You get the idea. When creating a space strategy game, designers are essentially in a position to create, alter and exaggerate things (like nebulae being used as a cloaking field) to compensate for space’s inability to support fundamental strategic and tactical elements.

Blocking, cover, choke points or front lines, flanking, protection of rear line units, minimizing surface area of attack, use of formations, pinning and trapping all wouldn’t be possible in a purely realistic “space” space. And these all apply at both the tactical and strategic level-take any cool battle or grand war plan from the past and consider the strategies employed: Cannae? Trafalgar? Battle of the Atlantic? Operation Cobra? Desert Storm? Without landmarks, gravity, elevation, or any obstacles to design tactics around, you’d be hard-pressed to re-create the scale and challenge of these battles in the void of black space.

It’s taken a while for me to understand this. When I booted up StarCraft for the first time in college, I couldn’t believe how Blizzard had designed it.
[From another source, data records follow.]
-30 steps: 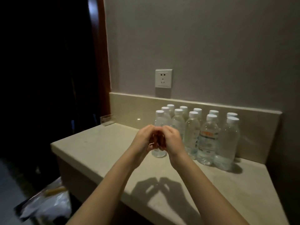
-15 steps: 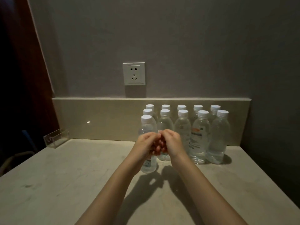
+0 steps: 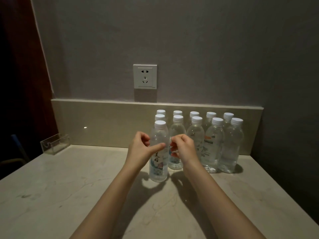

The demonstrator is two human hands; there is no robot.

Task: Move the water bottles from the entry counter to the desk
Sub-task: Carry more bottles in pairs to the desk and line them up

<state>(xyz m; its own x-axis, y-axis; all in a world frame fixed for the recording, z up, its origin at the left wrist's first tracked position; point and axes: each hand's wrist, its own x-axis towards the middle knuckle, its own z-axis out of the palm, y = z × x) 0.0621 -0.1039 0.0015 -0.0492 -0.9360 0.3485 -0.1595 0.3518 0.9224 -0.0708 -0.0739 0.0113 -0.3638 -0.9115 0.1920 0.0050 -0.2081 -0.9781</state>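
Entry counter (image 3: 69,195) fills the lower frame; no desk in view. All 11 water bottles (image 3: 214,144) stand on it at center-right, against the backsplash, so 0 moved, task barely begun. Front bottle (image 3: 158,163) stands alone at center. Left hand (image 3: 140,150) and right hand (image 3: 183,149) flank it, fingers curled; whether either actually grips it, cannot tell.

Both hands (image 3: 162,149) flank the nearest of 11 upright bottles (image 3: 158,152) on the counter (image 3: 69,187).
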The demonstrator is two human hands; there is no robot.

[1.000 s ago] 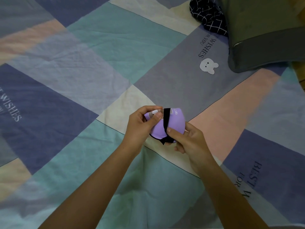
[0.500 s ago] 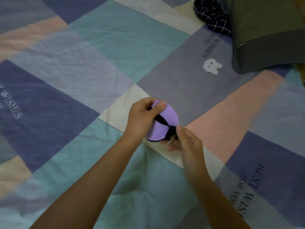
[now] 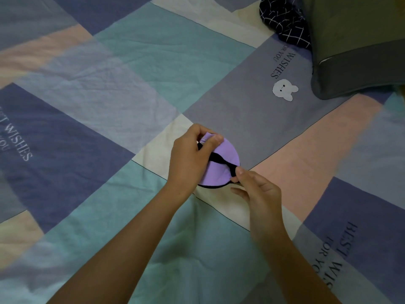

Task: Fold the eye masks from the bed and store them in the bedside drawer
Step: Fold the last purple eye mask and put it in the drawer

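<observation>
A folded purple eye mask (image 3: 221, 172) with a black strap (image 3: 220, 160) across it is held just above the patchwork bedspread (image 3: 135, 69). My left hand (image 3: 190, 154) grips the mask's left side, thumb pressed on its top corner. My right hand (image 3: 258, 189) pinches the strap's lower end at the mask's right edge between thumb and forefinger. The strap runs diagonally over the purple face. The bedside drawer is out of view.
A dark green-grey pillow (image 3: 355, 51) lies at the top right, with a navy checked cloth (image 3: 285, 25) tucked beside it. A white bunny print (image 3: 285, 89) marks the grey patch beyond the mask.
The mask has turned in my hands, so the strap now lies diagonally instead of upright. My right hand has slid to the strap's lower right end.
</observation>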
Crystals growing out of space stations? Goofy battleships the size of a squad of space marines? But after years of pondering some of the same issues with Sins of a Solar Empire, I realized that Blizzard simply recognized the issues inherent to space strategy games. Terrain is the key one.
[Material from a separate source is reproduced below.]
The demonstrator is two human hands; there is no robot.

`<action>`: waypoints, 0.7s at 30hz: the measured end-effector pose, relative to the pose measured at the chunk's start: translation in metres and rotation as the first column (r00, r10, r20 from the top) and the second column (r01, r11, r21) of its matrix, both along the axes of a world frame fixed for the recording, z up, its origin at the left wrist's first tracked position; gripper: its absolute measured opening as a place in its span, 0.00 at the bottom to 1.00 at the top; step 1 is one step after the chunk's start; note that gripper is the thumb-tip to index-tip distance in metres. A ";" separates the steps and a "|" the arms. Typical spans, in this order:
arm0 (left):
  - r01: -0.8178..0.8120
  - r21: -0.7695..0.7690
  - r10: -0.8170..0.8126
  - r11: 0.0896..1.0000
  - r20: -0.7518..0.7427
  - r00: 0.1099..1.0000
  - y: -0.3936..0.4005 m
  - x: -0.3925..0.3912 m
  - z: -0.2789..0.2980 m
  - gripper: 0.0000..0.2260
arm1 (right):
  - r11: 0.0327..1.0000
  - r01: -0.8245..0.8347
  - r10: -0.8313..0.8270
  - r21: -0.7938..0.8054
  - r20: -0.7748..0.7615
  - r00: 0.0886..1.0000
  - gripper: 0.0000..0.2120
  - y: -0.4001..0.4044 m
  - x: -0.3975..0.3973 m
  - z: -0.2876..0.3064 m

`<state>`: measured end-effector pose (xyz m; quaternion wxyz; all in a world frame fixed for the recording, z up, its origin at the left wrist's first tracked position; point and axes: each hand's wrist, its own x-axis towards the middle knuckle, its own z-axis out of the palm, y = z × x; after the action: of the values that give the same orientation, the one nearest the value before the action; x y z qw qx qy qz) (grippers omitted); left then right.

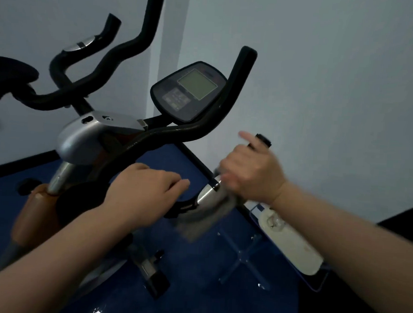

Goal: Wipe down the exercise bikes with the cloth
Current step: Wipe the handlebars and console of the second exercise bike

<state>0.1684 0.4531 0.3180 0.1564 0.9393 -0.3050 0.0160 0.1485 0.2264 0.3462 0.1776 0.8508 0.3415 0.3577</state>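
Right hand [250,175] grips grey cloth [202,218] on the bike handlebar [206,194]; left hand [146,189] grips the bar.

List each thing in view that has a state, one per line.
Left hand: fingers curled round the handlebar.
Right hand: grips the grey cloth, blurred.
Grey cloth: draped over the chrome grip end.
Console screen: blank.
Second bike: untouched, at the left.

A small gym room, probably: an exercise bike [120,137] with console [189,91] at twelve o'clock, blue floor [194,287], bare pale walls [325,66].
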 end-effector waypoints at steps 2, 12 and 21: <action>0.050 0.057 -0.050 0.997 0.006 0.999 0.001 -0.002 0.002 0.28 | 0.998 0.061 -0.060 -0.018 0.044 0.997 0.17 -0.014 0.007 0.011; 0.090 0.149 -0.096 0.985 0.034 0.995 0.003 -0.004 0.004 0.24 | 0.996 -0.075 0.077 0.046 -0.050 0.996 0.16 0.011 0.000 -0.008; 0.148 0.196 -0.182 0.969 0.167 0.969 0.005 0.000 -0.005 0.14 | 0.949 0.020 -0.023 0.315 0.006 1.000 0.19 0.030 -0.008 -0.041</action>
<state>0.1680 0.4578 0.3128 0.0416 0.9155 -0.3955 0.0613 0.1404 0.2563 0.3052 0.0453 0.8702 0.2697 0.4098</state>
With some of such challenges, some players tend to look for remedies on how they can still fully enjoy the game. For instance, when playing GTA, some players would use aboutmods and other cheats for them to modify some aspects of the game.

Space strategy game designers are forced to make concessions in order to bring back all the wonderful tactical and strategic elements offered by terrain and somehow make them work in space without totally destroying the illusion that maybe this is a valid way to build an empire in space. Drastically reducing the scale, absurdly increasing the density, minimizing 3D movement, adding weapon and sight ranges, overpopulating space terrain (asteroids, black holes), adding spacey elements that duplicate terrestrial limitations (nebulae disrupting sensors), changing physics (capital ships as boats and strikecraft as WWII fighters), changing the rules for star travel (star gate or wormhole choke points), creating “silver bullet” sci-fi versions of magic that can basically do anything (nanobots to hold units in place or cloaking to hide them) and so forth. At some level, this all helps bring terrain or its effects back into the game.

I’m as guilty as the next guy for propagating some of the most nonsensical interpretations of space strategy out there, but there are certain advantages to grabbing a trope here and borrowing someone else’s interpretation there. Pop sci-fi writers (in literature and film) have already popularized their solutions and made them accessible and serviceable to their stories. As game designers we can tag along with these conventions and in turn, our games are more accessible and we have a set of tools that are serviceable to gameplay. And ultimately, gameplay is king; despite my desire for such realisms as terrain-less space battles, dynamically orbiting planets, and spherical ships, Sins of a Solar Empire included almost none of it. And for the same reason, I’m sure StarCraft 2 won’t abandon its floating space islands.